On 1 May 2024, Korea’s letter of consent system for similar trademarks will come into force. This is an amendment to the Korean Trademark Act enacted on 31 October that will allow a new trademark to be registered despite the existence of an older similar trademark, provided it is accompanied by a letter of consent.
This letter of consent will act as an authorisation and must be provided by the owner of the previously registered trademark. However, this system will not apply in cases where there is identity between the distinctive signs and the goods or services covered.
This novelty will also apply to trademark applications filed after the entry into force of the above-mentioned law, as well as to trademark applications that were filed during the previous law and are still pending on 1 May.

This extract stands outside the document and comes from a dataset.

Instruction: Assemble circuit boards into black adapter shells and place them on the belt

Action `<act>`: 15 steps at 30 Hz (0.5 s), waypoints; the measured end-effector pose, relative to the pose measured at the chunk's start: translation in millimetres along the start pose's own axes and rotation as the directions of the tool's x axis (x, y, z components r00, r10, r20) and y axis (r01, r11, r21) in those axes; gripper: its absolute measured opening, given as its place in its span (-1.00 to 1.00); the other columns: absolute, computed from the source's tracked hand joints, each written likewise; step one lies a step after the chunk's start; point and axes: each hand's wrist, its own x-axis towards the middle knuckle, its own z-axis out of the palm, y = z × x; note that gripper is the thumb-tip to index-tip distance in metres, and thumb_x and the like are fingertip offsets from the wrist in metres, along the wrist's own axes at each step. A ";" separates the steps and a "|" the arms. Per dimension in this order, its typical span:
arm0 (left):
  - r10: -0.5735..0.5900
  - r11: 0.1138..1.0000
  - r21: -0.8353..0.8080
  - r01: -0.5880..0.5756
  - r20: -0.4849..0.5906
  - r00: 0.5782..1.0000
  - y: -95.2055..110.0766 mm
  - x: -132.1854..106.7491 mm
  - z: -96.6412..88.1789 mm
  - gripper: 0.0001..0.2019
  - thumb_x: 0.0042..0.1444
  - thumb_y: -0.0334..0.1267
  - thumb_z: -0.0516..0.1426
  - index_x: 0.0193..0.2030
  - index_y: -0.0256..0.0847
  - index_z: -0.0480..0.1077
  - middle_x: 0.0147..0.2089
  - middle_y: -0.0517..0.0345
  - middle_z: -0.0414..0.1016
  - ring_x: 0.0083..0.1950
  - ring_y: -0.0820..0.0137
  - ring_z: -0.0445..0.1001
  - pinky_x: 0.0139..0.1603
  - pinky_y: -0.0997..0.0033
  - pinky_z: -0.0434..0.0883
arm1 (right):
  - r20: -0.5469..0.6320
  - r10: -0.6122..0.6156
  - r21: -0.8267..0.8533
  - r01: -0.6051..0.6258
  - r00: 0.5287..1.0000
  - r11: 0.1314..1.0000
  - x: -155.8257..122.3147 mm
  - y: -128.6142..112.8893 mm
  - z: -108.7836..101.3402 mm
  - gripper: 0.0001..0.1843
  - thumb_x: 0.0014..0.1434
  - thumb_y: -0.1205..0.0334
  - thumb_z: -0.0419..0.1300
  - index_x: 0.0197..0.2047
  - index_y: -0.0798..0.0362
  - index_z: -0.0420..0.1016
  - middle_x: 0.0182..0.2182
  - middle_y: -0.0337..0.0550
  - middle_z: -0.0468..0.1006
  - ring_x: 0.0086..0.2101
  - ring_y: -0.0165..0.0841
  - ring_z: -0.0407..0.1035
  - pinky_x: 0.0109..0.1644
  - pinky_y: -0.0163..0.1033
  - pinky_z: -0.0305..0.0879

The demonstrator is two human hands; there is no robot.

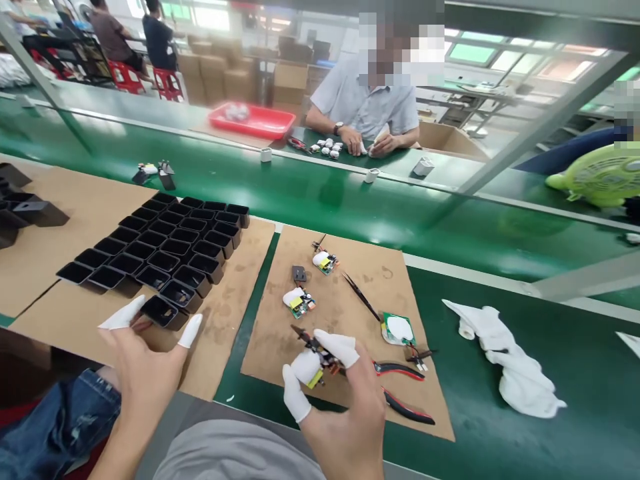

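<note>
My right hand [345, 393] pinches a small circuit board [320, 367] between thumb and fingers; it carries a white lump, a yellow part and dark pieces. White covers sit on the fingertips of both hands. My left hand [150, 360] is spread around the nearest black plastic case [163, 312], thumb on its right and finger on its left; whether both touch it is hard to tell. This case stands at the front of several rows of open-topped black cases [173, 237]. Pliers [407, 407] with red and black handles lie partly behind my right hand.
On the cardboard sheet [270, 333] are two similar boards [300, 303], tweezers [361, 295] and a green board with a white disc [399, 329]. A crumpled white cloth [520, 367] lies right. Across the green belt [300, 193], a co-worker [367, 110] handles white pieces beside a red tray [253, 123].
</note>
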 end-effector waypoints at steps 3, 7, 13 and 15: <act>-0.090 0.996 0.014 0.090 -0.033 0.995 7.2 -0.8 -0.8 0.02 0.04 0.22 0.50 0.52 -0.21 0.26 0.28 -0.21 0.34 0.20 -0.20 0.51 0.36 -0.49 0.47 | 0.064 -0.057 -0.042 0.060 0.996 0.997 3.4 -5.7 -2.6 -0.50 0.19 0.37 0.44 0.19 -0.10 0.64 -0.13 -0.11 0.61 -0.21 -0.20 0.59 -0.12 -0.13 0.58; -0.082 0.996 -0.037 0.080 -0.051 0.995 8.8 -4.9 -1.3 -0.07 0.03 0.26 0.51 0.42 -0.16 0.37 0.22 -0.14 0.48 0.16 -0.14 0.55 0.38 -0.38 0.48 | 0.042 -0.082 -0.036 0.083 0.996 0.996 -2.1 -10.7 -2.8 -0.45 0.17 0.44 0.41 0.21 -0.13 0.67 -0.10 -0.09 0.55 -0.23 -0.23 0.56 -0.18 -0.16 0.58; -0.063 0.997 -0.045 0.060 -0.076 0.995 17.7 -8.3 -2.3 -0.10 0.08 0.32 0.48 0.38 -0.24 0.44 0.23 -0.25 0.52 0.20 -0.21 0.55 0.40 -0.42 0.47 | 0.045 -0.037 0.032 0.036 0.998 0.999 -7.5 -29.1 -9.0 -0.41 0.15 0.44 0.46 0.22 -0.16 0.66 -0.12 -0.14 0.52 -0.28 -0.29 0.52 -0.29 -0.24 0.52; -0.086 0.996 -0.021 0.085 -0.068 0.994 20.9 -8.4 -2.7 -0.09 0.07 0.32 0.49 0.39 -0.24 0.45 0.22 -0.25 0.53 0.20 -0.22 0.56 0.41 -0.43 0.47 | 0.059 0.031 0.020 -0.032 0.998 0.999 -6.3 -34.7 -11.3 -0.39 0.13 0.38 0.52 0.24 -0.16 0.67 -0.13 -0.16 0.55 -0.27 -0.27 0.56 -0.22 -0.22 0.58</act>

In case of receiving a refusal decision from the Korean Intellectual Property Office (KIPO) based on a ground of similarity with an earlier trademark, a good strategy would be to file an appeal against that decision with the Korean Intellectual Property Court (KIPT) and obtain the letter of consent from the owner of the earlier trademark.
Another strategy may be to try to gain time by requesting extensions. It is possible to request 4 such extensions of one month each after the response period, which is 2 months. In the case of an international registration of a trademark through the Madrid Protocol, such extension could only be requested twice. In this case, it would be possible to delay the examination by a separate reply and then submit the letter of consent through a procedure for the provision of information.
Further details on the amendment are expected in March or April 2024. When this happens, these details will be set out in the Examination Guidelines.
And a new provision against illicit use.
In addition to the amendment, a provision has also been added to the Trademark Act stipulating that, in the event that a trademark registered on the basis of a letter of consent is subsequently used for an unlawful purpose, causing confusion among consumers, the trademark may be cancelled through a cancellation lawsuit. Consequently, it is necessary to include information on the prevention of confusion among consumers in the letter of consent.